## Problem description:
Nothing more is wanted than an exact repeat of the data below.

## Data below:
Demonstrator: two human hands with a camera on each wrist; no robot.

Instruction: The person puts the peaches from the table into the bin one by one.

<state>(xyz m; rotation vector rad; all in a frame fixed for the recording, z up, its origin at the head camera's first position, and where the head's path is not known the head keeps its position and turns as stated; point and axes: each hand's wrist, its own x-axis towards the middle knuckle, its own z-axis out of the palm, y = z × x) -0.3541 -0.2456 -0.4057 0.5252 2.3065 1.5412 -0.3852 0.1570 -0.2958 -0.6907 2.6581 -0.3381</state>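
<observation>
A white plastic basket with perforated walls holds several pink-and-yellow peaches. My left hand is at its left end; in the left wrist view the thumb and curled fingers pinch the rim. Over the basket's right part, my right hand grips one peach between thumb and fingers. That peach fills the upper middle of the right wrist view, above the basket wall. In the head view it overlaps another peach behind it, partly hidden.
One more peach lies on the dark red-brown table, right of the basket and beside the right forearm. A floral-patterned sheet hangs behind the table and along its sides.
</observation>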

## Solution to this exercise:
Demonstrator: two human hands with a camera on each wrist; no robot.

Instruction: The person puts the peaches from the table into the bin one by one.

<state>(xyz m; rotation vector rad; all in a frame fixed for the recording, z up, its origin at the head camera's first position, and where the head's path is not known the head keeps its position and turns as stated; point and axes: each hand's wrist, its own x-axis towards the middle knuckle, its own z-axis out of the palm, y = z × x) -0.3541 -0.2456 -0.4057 0.5252 2.3065 1.5412 -0.3852 0.1570 -0.2958 -0.6907 2.6581 -0.3381</state>
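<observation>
A white plastic basket with perforated walls holds several pink-and-yellow peaches. My left hand is at its left end; in the left wrist view the thumb and curled fingers pinch the rim. Over the basket's right part, my right hand grips one peach between thumb and fingers. That peach fills the upper middle of the right wrist view, above the basket wall. In the head view it overlaps another peach behind it, partly hidden.
One more peach lies on the dark red-brown table, right of the basket and beside the right forearm. A floral-patterned sheet hangs behind the table and along its sides.
</observation>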

Nothing else is needed to complete the exercise.